Partner Paul Brehony discusses the recent FRC fine of Mazars and what this means for challenger firms in 2022.

The New Year brought little cheer to Mazars. The Financial Reporting Council (FRC) announced that the UK’s third biggest auditor of big local government authorities and health bodies, and the UK’s ninth largest audit firm, had been fined £250,000 by the accounting regulator. This represents a 20% discount from its original Regulatory Penalty of £314,000 to reflect the firm’s co-operation and admissions. The fine followed an FRC inspection and report which found that Mazars, which has 15 UK offices, had breached regulations in its audit of the 2019 financial statements of an unnamed local government authority.

The FRC’s enforcement committee said that it had “found failures in the reviewed audit, which it considered fell far short of the applicable standards and regulations and had the potential to undermine confidence in the standards in general of registered auditors”.

Following an announcement last April that it will be replaced in 2023 by a new regulator – the Audit, Reporting and Governance Authority (ARGA) – the FRC seems to have discovered some regulatory teeth in its dying days. But the penalty does not come as a huge surprise given the previous findings of the FRC’s Audit Quality Review of Mazars in which the regulator found that “the number of audits requiring improvement or significant improvement is unacceptable”.  In Q4 last year, the FRC announced that it was also investigating Mazars’ audit of the troubled fashion retailer, French Connection.

Mazars is not an isolated example, rather it continues a pattern of increasing regulatory attention on mid-tier audit firms, which face historic structural disadvantages when tackling larger audits compared to the Big Four: Deloitte, EY, KPMG and PwC. Only this week, the FRC announced an investigation into MHA MacIntyre Hudson, another top 20 accounting firm, concerning its audits of a subsidiary of commodities business Monaco Resources Group. This follows the £3m in fines levied on Grant Thornton during the past four months over its audits of Patisserie Valerie and Interserve.

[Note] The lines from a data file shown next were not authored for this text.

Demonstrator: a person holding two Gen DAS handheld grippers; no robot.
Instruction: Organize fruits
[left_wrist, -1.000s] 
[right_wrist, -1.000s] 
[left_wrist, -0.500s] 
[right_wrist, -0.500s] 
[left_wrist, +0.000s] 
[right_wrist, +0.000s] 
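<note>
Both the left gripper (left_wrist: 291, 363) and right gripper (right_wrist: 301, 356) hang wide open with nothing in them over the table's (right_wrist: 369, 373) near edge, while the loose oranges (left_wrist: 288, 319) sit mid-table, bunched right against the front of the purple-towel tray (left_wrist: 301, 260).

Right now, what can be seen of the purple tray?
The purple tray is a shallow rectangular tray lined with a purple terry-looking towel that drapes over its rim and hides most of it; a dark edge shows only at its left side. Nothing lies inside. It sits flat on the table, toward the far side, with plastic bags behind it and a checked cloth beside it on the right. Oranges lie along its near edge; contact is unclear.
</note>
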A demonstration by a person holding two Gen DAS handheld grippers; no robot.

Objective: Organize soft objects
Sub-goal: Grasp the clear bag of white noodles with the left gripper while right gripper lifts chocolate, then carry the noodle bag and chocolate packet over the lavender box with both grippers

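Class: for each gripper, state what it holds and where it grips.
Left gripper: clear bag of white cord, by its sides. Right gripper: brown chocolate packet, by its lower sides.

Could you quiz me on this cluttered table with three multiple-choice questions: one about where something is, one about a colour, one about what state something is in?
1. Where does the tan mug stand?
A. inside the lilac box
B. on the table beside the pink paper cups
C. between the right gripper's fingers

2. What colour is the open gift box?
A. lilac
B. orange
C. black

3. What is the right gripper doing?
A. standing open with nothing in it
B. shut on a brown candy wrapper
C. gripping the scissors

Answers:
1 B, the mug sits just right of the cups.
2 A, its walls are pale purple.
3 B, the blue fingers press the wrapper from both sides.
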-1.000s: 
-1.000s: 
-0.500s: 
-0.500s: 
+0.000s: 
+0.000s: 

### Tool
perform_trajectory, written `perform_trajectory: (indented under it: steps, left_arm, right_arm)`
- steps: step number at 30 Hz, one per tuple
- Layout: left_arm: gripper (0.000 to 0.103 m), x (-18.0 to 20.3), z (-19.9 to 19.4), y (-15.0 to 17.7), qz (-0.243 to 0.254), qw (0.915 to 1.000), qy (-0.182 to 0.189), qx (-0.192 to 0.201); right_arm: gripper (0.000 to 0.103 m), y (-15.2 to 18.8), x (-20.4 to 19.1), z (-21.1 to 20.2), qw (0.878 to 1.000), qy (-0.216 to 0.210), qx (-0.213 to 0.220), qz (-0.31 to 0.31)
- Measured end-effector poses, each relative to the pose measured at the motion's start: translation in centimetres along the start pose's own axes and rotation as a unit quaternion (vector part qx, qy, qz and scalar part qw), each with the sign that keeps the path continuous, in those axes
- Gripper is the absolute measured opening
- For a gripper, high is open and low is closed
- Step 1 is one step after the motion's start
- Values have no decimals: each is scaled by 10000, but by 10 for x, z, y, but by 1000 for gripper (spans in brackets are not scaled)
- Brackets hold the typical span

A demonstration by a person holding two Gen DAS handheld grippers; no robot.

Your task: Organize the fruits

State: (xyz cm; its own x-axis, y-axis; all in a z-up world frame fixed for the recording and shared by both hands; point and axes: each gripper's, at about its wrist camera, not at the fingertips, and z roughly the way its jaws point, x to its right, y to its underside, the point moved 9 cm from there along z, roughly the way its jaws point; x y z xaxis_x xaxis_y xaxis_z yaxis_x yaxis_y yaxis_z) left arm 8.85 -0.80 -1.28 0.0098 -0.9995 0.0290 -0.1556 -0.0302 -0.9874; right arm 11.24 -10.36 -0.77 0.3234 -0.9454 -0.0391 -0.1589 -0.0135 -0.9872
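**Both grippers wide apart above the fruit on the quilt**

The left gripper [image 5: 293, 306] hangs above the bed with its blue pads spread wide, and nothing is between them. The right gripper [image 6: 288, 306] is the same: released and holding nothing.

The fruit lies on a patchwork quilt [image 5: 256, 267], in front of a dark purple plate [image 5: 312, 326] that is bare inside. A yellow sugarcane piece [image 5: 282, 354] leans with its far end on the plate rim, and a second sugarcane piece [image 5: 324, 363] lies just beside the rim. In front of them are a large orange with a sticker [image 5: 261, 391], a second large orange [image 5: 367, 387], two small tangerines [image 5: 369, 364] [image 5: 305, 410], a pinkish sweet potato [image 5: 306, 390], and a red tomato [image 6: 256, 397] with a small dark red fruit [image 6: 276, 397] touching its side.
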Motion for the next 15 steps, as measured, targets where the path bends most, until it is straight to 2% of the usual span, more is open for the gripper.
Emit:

Whereas challenger banks seem to be thriving compared to the traditional big banking players, challenger audit firms are not faring as well.  Despite attempts by the Competition and Markets Authority (CMA) to break the Big Four’s audit dominance by encouraging challengers to compete for big audits, it has instead put them increasingly in the FRC’s line of fire.

The Mazars fine will inevitably add to concerns about the quality of audits by other mid-tier accountants aspiring to gain market share from the Big Four, which have themselves been in the line of fire for failures such as the collapse of outsourcer Carillion and retailer BHS. As challenger firms are encouraged to take on audits that are shunned by the Big Four, many of these new mandates – perhaps unsurprisingly – have a propensity to turn into regulatory poisoned chalices.

Although it is good to see the FRC finally baring its teeth, it is likely that ARGA will have even sharper fangs. What this will mean for the challenger firms is unclear. Given recent events, they may be in for a bumpy ride.